- [The task] Copy out each line below in which the string "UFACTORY" appears.

Collection entries
———

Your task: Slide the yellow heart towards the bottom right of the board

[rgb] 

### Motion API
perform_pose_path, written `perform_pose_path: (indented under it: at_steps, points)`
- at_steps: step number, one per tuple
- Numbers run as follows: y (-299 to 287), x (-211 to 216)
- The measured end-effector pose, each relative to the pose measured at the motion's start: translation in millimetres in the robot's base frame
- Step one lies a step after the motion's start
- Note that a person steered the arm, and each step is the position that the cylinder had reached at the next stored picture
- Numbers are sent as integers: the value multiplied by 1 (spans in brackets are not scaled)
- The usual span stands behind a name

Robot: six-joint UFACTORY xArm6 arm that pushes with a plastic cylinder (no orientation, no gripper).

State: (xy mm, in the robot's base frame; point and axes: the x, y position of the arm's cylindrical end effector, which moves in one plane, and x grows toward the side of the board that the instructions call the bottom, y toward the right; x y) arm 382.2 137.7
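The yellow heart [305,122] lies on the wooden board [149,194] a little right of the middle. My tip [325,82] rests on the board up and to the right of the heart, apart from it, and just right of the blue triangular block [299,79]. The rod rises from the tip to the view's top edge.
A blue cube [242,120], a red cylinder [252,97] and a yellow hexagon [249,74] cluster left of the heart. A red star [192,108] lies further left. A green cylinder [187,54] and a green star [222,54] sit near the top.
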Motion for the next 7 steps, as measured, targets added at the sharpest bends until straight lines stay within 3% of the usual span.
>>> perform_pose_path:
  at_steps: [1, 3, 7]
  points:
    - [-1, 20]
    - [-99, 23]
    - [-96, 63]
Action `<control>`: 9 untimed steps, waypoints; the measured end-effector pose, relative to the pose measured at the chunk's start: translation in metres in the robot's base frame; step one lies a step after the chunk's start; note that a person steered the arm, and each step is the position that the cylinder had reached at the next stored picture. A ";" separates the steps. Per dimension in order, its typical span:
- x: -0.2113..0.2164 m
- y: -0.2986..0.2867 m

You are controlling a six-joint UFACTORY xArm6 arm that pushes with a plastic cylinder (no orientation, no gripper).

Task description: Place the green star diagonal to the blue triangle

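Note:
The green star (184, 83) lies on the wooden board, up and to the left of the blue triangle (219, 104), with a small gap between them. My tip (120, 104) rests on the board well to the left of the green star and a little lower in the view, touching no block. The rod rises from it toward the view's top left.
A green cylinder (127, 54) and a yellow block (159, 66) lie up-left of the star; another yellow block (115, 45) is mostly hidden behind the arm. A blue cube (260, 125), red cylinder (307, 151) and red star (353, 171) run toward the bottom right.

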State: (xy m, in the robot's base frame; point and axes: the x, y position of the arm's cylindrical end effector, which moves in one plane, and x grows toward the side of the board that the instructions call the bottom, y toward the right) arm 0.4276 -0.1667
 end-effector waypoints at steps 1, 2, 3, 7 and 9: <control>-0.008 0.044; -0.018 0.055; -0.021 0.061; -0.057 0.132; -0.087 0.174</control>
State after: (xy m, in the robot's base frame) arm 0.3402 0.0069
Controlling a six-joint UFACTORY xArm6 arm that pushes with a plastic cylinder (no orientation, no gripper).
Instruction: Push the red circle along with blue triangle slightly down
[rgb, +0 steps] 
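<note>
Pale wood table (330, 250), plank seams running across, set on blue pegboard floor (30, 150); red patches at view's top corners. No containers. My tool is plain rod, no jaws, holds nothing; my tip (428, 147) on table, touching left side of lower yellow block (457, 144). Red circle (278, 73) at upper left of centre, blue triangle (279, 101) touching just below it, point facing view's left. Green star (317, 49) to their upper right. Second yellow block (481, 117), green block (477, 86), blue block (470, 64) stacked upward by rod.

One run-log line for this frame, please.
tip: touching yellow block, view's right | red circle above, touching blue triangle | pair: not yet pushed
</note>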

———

- [Response to the exercise]
Robot: six-joint UFACTORY xArm6 arm that pushes with a plastic cylinder (no orientation, no gripper).
You are controlling a six-joint UFACTORY xArm6 arm that pushes with a plastic cylinder (no orientation, no gripper).
Controlling a six-joint UFACTORY xArm6 arm that pushes with a plastic cylinder (no orientation, no gripper).

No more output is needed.